▸ Action item
Send back the data below exactly. Drop every picture.

▸ Data section

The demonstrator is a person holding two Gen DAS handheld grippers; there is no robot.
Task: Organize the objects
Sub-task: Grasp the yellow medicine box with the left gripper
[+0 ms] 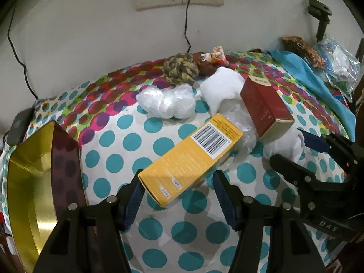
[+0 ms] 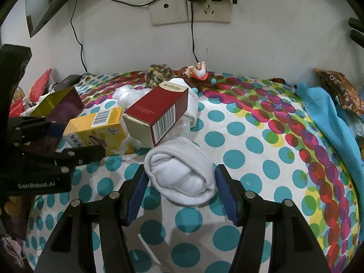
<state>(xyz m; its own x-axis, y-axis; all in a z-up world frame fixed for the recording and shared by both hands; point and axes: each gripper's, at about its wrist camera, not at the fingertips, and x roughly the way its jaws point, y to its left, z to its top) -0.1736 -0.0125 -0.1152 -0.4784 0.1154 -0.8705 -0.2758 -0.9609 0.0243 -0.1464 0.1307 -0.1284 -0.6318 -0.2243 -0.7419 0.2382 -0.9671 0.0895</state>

▸ Output for this exercise
The demonstrator is a person holding two Gen DAS handheld grippers; there is no robot.
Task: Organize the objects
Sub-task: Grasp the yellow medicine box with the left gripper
[+0 ms] 
[+0 ms] 
<state>(xyz m; its own x-axis, y-axis; all in a z-up world frame fixed for the recording and shared by both hands; point and axes: each gripper's, at about its wrist camera, not at the fingertips, and x roughly the way its jaws point, y to its left, z to its top) -0.1736 -0.0125 -0.1152 -0.4784 0.1154 -0.8705 -0.2758 -0.9609 0.0243 -0.1464 0.1307 -0.1284 -0.6318 -0.2243 -0.7419 0.2382 -0.9671 0.0895</state>

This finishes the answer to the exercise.